As of June 24, 22 percent of the U.S. winter wheat crop had been harvested, compared to the five year average of 36 percent.
The crop condition report fell to 25 percent poor to very poor from 22 percent the week before.
Quality is also becoming an issue in Europe where recent rainstorms have caused lodging and other problems.
This suggests that premiums for high protein wheat could rise, and Canadian producers might want to weigh the opportunity to manage their crop nutrition for protein.
Given moist conditions in most of the Canadian Prairies, farmers will also have to watch for disease.

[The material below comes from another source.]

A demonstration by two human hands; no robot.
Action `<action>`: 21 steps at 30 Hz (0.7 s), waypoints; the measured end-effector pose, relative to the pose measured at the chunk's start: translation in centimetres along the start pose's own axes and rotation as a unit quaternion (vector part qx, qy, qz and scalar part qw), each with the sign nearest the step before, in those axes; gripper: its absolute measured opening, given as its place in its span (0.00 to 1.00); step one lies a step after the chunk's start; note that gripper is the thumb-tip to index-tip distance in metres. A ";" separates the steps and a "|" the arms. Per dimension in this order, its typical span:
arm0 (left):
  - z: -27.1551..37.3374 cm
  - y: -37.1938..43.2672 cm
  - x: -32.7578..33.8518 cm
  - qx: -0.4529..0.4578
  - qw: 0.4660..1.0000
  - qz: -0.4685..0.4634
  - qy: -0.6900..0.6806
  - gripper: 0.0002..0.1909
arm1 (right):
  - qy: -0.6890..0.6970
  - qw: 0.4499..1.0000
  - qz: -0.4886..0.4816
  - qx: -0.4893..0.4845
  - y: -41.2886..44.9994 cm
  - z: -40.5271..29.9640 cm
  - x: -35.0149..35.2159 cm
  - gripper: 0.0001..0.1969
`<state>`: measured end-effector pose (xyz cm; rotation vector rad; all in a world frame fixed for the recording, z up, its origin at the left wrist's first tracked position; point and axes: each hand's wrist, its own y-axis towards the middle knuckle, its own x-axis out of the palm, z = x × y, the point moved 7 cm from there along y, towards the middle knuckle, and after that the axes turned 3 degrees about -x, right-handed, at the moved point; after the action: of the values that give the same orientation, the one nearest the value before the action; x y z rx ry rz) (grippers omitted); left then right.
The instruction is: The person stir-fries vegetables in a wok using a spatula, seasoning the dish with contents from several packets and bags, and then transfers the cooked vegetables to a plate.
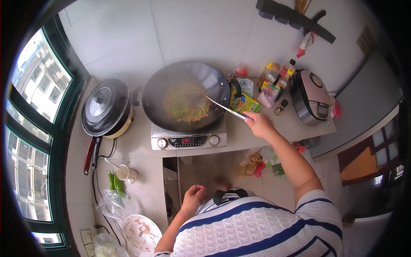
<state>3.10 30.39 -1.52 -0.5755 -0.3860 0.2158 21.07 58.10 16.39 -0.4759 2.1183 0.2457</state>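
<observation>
My right hand [259, 124] grips the handle of a metal cooking spatula [226, 108], whose far end reaches into a large dark wok [157, 107]. Chopped green and orange-brown food [189, 109] lies in the wok under haze, and the spatula's tip is blurred there. Beneath the wok stands an induction cooker [189, 138] with two knobs and a lit red display. My left hand [194, 193] hangs in front of my body below the counter's edge, fingers curled; whether it holds anything is not clear.
Left of the wok stands a lidded pan [104, 106]. A mug [126, 173], green peppers [118, 183], a plastic bag [117, 204] and a patterned plate [142, 233] lie nearer. Rightward are seasoning packets [245, 102], several bottles [272, 74], a small jar [281, 107] and a rice cooker [310, 96].
</observation>
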 end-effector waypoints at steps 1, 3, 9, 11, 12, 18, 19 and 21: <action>0.0 -0.1 0.0 0.001 1.000 0.008 0.014 0.03 | -0.024 0.998 0.050 -0.010 -0.5 -1.3 -0.3 0.15; -0.3 0.2 0.0 -0.001 1.000 0.002 0.004 0.03 | 0.014 0.996 0.076 -0.037 1.3 -0.8 0.9 0.16; -0.6 -0.2 -0.1 0.010 1.000 -0.015 0.007 0.04 | -0.073 0.995 0.067 -0.024 6.1 -2.8 3.2 0.17; -0.2 -0.6 -0.5 -0.007 1.000 0.004 0.007 0.05 | -0.071 0.995 0.072 -0.022 4.7 -2.9 2.7 0.18; -0.4 -0.7 -0.6 -0.008 1.000 0.004 0.006 0.05 | 0.006 0.998 0.055 -0.024 3.8 -2.3 2.7 0.18; -0.5 -0.7 -0.6 -0.009 1.000 -0.004 -0.030 0.03 | 0.036 0.998 0.009 -0.043 -0.2 -3.1 3.4 0.15; -0.3 -0.7 -0.3 -0.020 1.000 -0.004 -0.016 0.03 | -0.021 0.999 0.020 -0.034 -1.0 -4.2 2.6 0.15; -0.1 -0.5 0.3 -0.032 0.999 -0.009 0.003 0.03 | -0.072 0.978 0.138 -0.135 -1.9 -5.2 1.8 0.16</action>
<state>3.41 30.06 -1.23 -0.6354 -0.3929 0.1838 17.02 54.17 17.82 -0.3064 2.0128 0.7144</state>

Last week the Australian Bureau of Agricultural and Resource Economics (ABARE) forecast the wheat crop there at 22.5 million tonnes, more than double last year’s drought-reduced crop.
The report had little effect on the wheat market because it had already factored in a return to normal production in Australia.
But while the drought has broken, not all areas of Australia have received enough moisture. Heavy rain has fallen mainly in coastal areas and in the east. It has not penetrated inland into all prime crop areas and Western Australia, home to 35 percent of the country’s wheat production, has large dry areas.
These problems were reflected in the ABARE forecast, which was down from its preseeding forecast of about 25 million tonnes.
But the forecast might have to drop again if regional dryness persists.
Also on the periphery of the wheat market radar screen are reports of drought in parts of northern China affecting wheat and corn crops.
Weather will remain the key market mover in coming weeks.
Recent rain in the U.S. eastern Midwest has, for now, calmed nerves in the corn market but timely rain is needed to carry the corn and soybean crops to harvest. If a dry and hot trend returns, those markets will again take off.